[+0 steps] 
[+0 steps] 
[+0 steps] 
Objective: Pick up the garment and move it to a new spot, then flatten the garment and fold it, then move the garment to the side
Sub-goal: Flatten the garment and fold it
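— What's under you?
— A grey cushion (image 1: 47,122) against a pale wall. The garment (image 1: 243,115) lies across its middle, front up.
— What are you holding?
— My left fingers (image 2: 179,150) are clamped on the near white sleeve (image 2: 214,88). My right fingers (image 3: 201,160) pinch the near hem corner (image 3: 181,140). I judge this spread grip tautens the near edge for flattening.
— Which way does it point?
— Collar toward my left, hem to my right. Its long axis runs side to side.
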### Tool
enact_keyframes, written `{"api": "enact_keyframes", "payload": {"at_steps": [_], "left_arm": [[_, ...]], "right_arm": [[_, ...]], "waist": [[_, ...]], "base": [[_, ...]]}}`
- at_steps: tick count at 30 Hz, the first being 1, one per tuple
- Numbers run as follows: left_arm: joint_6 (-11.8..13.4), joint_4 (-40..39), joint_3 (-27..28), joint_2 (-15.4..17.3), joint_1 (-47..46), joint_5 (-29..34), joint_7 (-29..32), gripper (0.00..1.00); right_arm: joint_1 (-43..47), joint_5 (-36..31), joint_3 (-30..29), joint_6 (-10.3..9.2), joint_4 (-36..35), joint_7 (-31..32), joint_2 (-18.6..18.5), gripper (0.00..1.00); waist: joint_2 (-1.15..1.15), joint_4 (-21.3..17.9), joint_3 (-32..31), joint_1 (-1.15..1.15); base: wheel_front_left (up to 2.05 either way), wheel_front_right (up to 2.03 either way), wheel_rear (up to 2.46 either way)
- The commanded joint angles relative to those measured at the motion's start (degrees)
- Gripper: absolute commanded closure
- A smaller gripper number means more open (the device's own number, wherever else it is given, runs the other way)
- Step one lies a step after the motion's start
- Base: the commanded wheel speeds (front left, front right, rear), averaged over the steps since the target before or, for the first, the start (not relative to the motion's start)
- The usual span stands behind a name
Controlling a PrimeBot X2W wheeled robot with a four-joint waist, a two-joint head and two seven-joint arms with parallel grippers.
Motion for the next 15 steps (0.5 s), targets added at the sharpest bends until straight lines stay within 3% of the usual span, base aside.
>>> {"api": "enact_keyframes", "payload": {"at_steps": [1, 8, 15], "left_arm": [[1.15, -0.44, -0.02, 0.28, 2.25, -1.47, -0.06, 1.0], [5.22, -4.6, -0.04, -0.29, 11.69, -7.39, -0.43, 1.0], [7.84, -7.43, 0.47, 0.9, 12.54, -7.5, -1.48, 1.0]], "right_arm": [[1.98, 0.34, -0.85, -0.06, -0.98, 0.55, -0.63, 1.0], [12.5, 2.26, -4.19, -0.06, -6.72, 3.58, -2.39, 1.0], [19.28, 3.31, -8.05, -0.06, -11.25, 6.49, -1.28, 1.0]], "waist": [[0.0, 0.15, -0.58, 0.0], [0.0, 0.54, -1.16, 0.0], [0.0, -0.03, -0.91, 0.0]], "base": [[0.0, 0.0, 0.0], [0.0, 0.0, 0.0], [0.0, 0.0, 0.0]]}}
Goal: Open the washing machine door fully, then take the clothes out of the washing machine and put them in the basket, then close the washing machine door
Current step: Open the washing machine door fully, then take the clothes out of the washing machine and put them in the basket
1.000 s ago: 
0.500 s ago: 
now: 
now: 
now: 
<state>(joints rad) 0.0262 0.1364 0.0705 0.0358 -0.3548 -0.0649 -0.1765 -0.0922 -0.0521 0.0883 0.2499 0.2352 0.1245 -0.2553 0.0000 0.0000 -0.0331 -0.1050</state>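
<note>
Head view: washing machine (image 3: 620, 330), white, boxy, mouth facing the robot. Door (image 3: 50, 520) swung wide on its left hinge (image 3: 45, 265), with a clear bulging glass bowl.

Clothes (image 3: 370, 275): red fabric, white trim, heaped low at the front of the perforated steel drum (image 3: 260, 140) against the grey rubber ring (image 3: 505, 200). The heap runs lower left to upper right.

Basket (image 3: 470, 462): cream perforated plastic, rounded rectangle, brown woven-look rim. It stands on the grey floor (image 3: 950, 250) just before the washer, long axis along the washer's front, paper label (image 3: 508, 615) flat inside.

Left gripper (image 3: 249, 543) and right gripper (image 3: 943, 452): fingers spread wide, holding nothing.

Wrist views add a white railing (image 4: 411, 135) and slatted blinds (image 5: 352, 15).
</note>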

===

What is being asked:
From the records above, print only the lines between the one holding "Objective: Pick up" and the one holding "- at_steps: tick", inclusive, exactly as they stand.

Response below:
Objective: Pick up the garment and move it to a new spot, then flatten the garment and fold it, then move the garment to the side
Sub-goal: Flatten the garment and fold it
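— What's under you?
— A grey cushion (image 1: 47,122) against a pale wall. The garment (image 1: 243,115) lies across its middle, front up.
— What are you holding?
— My left fingers (image 2: 179,150) are clamped on the near white sleeve (image 2: 214,88). My right fingers (image 3: 201,160) pinch the near hem corner (image 3: 181,140). I judge this spread grip tautens the near edge for flattening.
— Which way does it point?
— Collar toward my left, hem to my right. Its long axis runs side to side.
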### Tool
enact_keyframes, written `{"api": "enact_keyframes", "payload": {"at_steps": [_], "left_arm": [[_, ...]], "right_arm": [[_, ...]], "waist": [[_, ...]], "base": [[_, ...]]}}`
- at_steps: tick count at 30 Hz, the first being 1, one per tuple

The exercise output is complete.